O que querem os jovens rurais?


Marcos Marques de Oliveira

Critérios mais flexíveis, maior agilidade dos tramites de liberação por parte dos agentes financeiros e uma ampla divulgação nos meios de comunicação de massa dos programas de financiamento voltados para jovens da agricultura familiar. De acordo com os participantes da II Jornada Nacional do Jovem Rural, realizada de 17 a 20 de setembro, nas cidades de Luziânia (GO) e Brasília (DF), essas são as condições fundamentais para que o Programa Nacional de Apoio à Agricultura Familiar (Pronaf) possa, realmente, promover a ampliação do acesso ao crédito, dando condições para que um maior contingente de jovens consiga implementar projetos de empreendedorismo em suas propriedades agrícolas.
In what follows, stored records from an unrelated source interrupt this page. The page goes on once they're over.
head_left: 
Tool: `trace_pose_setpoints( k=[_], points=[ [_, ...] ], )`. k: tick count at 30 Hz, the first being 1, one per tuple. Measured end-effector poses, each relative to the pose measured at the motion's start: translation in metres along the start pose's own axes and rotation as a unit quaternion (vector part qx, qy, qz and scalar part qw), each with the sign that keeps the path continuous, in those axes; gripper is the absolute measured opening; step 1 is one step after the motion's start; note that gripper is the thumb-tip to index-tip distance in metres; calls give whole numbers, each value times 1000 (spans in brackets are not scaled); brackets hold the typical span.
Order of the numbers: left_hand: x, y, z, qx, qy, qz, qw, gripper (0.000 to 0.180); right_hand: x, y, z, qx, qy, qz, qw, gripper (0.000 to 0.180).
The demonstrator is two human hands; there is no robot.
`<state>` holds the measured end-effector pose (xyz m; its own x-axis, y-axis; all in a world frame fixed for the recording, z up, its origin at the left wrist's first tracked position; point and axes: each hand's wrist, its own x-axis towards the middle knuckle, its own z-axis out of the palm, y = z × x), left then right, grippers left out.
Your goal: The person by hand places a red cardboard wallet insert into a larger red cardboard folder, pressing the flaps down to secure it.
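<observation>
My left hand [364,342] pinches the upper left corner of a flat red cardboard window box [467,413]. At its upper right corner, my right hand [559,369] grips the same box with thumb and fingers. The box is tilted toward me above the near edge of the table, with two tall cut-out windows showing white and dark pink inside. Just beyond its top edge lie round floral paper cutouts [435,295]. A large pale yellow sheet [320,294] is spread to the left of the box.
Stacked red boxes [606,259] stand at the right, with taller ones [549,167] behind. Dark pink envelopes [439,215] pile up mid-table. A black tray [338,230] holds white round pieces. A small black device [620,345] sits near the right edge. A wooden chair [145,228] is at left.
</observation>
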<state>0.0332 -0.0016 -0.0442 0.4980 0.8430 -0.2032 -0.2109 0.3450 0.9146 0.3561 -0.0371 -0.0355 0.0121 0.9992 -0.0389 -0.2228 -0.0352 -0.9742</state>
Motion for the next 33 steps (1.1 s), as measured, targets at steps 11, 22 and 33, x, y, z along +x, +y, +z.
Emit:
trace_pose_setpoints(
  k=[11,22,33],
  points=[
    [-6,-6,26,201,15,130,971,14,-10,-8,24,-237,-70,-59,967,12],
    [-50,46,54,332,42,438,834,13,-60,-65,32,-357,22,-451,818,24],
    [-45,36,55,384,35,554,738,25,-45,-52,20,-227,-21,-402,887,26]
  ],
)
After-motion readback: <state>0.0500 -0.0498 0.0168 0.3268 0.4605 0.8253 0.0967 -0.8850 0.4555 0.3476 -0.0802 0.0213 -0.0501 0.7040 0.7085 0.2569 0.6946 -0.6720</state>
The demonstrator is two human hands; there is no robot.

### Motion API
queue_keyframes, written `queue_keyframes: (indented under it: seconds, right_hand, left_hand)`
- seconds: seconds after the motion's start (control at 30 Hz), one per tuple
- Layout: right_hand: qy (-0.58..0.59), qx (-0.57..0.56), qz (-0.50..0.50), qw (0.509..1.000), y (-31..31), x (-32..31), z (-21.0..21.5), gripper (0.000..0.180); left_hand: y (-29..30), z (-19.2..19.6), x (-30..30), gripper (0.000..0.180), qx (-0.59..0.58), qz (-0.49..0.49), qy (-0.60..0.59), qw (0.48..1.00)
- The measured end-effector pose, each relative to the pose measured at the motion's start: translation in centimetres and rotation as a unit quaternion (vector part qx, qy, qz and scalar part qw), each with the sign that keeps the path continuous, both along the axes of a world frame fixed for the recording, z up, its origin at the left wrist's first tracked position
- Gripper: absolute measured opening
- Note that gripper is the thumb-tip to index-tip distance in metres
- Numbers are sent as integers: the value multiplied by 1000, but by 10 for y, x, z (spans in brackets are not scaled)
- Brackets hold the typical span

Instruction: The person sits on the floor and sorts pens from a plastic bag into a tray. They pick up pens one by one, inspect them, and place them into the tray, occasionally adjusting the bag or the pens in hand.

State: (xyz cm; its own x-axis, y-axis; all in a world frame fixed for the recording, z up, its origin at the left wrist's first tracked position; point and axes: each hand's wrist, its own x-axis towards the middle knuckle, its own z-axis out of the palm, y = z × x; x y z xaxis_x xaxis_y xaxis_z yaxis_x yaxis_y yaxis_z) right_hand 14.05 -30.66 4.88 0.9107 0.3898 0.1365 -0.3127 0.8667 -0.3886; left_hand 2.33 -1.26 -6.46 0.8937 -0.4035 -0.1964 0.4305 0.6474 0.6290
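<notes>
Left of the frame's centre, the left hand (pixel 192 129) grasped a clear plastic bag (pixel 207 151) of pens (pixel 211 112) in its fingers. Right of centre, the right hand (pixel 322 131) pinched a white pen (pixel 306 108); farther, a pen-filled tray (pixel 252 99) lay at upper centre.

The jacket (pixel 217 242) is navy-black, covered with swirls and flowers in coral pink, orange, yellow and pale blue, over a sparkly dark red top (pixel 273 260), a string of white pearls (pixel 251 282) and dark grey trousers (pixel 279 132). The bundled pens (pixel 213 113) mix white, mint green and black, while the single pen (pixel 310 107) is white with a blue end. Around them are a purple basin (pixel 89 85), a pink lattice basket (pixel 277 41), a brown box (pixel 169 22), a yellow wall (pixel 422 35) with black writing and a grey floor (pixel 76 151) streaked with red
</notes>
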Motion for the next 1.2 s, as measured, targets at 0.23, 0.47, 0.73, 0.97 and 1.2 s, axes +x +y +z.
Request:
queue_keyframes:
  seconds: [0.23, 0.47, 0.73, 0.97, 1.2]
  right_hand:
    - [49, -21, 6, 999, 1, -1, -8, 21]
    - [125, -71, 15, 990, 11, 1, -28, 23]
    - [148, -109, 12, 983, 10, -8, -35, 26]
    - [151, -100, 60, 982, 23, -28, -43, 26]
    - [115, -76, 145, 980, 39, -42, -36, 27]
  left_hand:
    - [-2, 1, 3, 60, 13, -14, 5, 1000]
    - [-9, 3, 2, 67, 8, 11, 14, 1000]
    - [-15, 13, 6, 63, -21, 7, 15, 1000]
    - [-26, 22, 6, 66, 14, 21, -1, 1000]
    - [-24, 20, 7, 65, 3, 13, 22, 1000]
Em uma conversa com esse articulista, Emanoel Sobrinho, coordenador de Juventude do Movimento de Organização Comunitária (MOC), que atua na “Região do Sisal”, no semi-árido baiano, foi incisivo: “Mesmo os que conseguem atender às muitas exigências, esbarram na burocracia. É preciso ações complementares para que o Pronaf-Jovem possa realmente sair do papel. Conseguimos, onde a gente atua, juntar 150 interessados durante uma ação de divulgação do programa. No entanto, na hora de preencher os formulários, apenas 1/3 tinha o CPF. E dos que conseguiram preencher, muitos tiveram problemas para cumprir a exigência de ter a terra em seu nome, dado ao alto custo dos títulos de transferência. É preciso que o governo atenda as necessidades mais básicas da população para que o Pronaf-Jovem deixe de ser um programa desenhado para uma juventude rural que não existe.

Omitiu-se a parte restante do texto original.